ジャニス・ジョプリンがカバーしたCry baby。オリジナルはGarnet Mimms & The Enchantersで、63年に発表されビルボードチャート4位、R&Bチャートでは1位とヒットしている。ラゴヴォイはバート・バーンズと多くの仕事をしているが、これが最初期のもの。
そして、誰でもが一度は耳にしたことがあるであろう。Pata Pata。この曲は、歌い手であるMiriam Makebaのアフリカン・フォークに、ラゴヴォイがアメリカン・バラードの雰囲気を脚色したダンスナンバー。

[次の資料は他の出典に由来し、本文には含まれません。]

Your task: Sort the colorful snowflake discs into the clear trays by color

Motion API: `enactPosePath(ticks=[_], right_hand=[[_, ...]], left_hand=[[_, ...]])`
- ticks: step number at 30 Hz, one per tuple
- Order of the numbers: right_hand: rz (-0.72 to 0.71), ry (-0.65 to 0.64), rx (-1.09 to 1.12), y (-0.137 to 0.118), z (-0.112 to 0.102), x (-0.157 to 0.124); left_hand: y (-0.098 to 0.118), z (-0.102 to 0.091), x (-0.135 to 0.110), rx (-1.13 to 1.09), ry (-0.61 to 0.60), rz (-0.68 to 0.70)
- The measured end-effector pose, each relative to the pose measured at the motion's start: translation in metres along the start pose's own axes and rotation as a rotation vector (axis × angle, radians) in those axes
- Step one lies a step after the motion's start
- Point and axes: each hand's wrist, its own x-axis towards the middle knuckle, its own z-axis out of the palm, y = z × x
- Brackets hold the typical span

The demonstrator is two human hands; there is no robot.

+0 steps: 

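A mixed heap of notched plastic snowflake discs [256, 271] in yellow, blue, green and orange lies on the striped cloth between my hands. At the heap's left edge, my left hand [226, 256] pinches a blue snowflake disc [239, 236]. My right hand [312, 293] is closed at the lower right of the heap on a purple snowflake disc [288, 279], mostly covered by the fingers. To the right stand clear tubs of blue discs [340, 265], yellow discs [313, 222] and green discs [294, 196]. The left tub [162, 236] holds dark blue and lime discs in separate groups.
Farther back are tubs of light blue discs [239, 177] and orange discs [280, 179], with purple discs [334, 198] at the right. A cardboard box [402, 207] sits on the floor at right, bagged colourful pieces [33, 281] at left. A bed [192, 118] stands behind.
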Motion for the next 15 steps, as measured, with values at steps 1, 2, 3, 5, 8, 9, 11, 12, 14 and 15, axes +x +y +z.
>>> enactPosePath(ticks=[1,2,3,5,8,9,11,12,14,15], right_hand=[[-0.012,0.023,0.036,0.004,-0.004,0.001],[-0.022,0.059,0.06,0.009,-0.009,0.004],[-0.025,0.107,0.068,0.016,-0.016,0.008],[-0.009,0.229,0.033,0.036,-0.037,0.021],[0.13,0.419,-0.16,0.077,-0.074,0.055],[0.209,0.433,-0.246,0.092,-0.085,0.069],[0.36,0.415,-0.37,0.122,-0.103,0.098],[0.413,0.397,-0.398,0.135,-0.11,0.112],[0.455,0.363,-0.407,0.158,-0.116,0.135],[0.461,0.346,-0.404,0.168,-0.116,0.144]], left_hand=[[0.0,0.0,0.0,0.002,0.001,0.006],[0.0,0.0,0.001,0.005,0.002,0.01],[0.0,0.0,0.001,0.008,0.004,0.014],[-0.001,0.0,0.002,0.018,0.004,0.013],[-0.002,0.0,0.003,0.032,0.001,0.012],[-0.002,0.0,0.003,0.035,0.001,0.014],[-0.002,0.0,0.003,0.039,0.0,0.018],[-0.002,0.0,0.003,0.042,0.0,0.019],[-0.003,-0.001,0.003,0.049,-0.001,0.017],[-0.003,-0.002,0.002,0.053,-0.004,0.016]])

他にもGood Lovin'など、多くのカバー曲をもつラゴヴォイの仕事は、ソウルやブルーズそしてアカペラなどの黒人文化の音楽を、決して黒人だけのものではなく、その音楽自体のもつ魅力に親しみやすさを与えて、商業ベースにのせたことにあるだろう。
特に彼が得意にしたのは、ミディアム・テンポで少し哀愁を漂わせながらも、さびで一気に歌い上げる作風ではないだろうか。ジャニス・ジョプリンの歌い方もまさにそんな感じだが、Carl Hallという女性ソウル歌手も、多少ハスキーな声をもつが、泥臭くはない。スローなところの情感とさびでのシャウトの対照が実に見事で、魅力的な歌手だ。彼女の歌うYou don't Know Nothing About Loveは、この作品集の中でももっとも聞かせる一曲である。ちなみにここには収められていないが、この曲は、ラゴヴォイがプロデュースしたHoward Tateの同名アルバムにも収められてる。

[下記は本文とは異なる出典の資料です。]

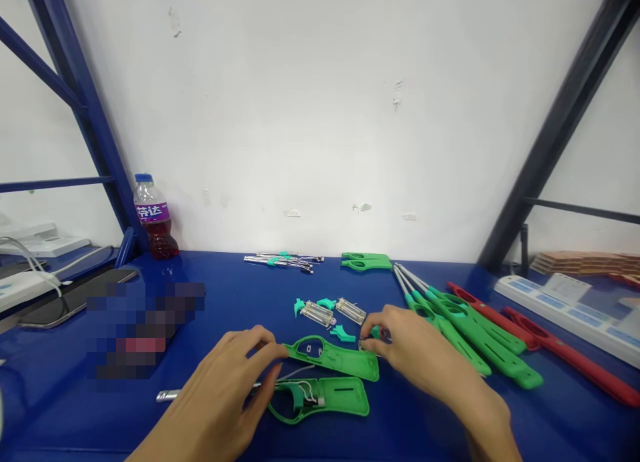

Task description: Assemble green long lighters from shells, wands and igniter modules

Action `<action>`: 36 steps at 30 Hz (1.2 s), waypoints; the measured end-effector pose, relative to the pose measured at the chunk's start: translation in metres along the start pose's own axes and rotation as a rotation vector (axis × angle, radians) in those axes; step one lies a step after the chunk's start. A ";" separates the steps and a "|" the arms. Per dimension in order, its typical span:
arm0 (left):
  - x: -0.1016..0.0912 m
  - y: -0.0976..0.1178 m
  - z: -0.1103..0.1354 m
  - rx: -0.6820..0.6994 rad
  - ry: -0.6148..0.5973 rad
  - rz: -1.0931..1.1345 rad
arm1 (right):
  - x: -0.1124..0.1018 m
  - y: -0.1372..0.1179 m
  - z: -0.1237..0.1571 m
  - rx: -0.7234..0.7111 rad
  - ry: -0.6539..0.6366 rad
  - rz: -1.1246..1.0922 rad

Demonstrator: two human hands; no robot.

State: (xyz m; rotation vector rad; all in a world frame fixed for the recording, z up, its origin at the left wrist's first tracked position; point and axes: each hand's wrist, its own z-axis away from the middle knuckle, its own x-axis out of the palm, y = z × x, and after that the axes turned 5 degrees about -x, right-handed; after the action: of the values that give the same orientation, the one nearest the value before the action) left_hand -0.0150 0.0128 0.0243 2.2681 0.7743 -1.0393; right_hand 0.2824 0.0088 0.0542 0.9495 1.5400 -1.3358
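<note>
My left hand has its grip pinched on the loop end of the upper green shell, steadying it flat on the counter. At that shell's right end, my right hand has its grip closed on a small part.

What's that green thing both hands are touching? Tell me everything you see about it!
The green shell looks like shiny plastic: long, flat, with an oval finger loop at its left end and a hollow inside facing up, with small white bits in it. It lies flat on the blue table, slanting a little. The left hand pinches its looped end; the right hand pinches a small part at its right end. A second green shell with white wires lies close beside it.
</note>
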 end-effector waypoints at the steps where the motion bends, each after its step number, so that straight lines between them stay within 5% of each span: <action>1: 0.001 0.000 0.000 0.000 0.003 0.006 | 0.001 0.000 0.000 -0.005 -0.011 0.000; 9: 0.012 -0.012 -0.009 -0.085 -0.132 0.064 | 0.005 0.001 -0.001 -0.009 -0.001 0.031; 15: 0.013 -0.029 -0.034 -0.172 -0.377 0.027 | 0.005 0.002 0.002 -0.058 0.025 0.045; 20: 0.014 -0.034 -0.046 -0.151 -0.421 0.033 | -0.003 -0.001 0.007 -0.073 0.073 0.021; 29: -0.005 -0.045 -0.032 -0.103 -0.280 0.084 | -0.017 0.014 0.011 -0.081 0.213 -0.135; 34: -0.025 -0.076 -0.016 -0.203 -0.022 0.023 | -0.024 0.017 0.014 -0.089 0.332 -0.189; 36: -0.033 -0.092 -0.007 -0.272 -0.011 -0.025 | -0.024 0.016 0.015 -0.103 0.370 -0.188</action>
State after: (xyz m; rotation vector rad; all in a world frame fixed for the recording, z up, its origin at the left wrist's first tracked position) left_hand -0.0914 0.0725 0.0342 2.0246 0.8840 -0.8971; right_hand 0.3071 -0.0043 0.0710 1.0488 2.0015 -1.2415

Howard Tateとラゴヴォイの付き合いは長く、この作品集にも3曲と一番多く収められている。64年のYou're Looking Good、72年のアルバム制作後の74年のシングルAin't Got Nobody To GIve It To、そして、歌手をやめ、不遇な環境に身を落とし、辛酸をなめるような生活をずっとしていたTateに、ラゴヴォイがプロデューサーとして手を差し伸べたかのような2003年の復帰アルバムから、60年代の曲の再録Get it while you can。この曲が作品集の最後に収められている。若い頃の力強い歌い方ではなく、むしろ淡々を歌われるだけに、二人の歩んできた人生の道のりを感じさせ、胸をうつ好演である。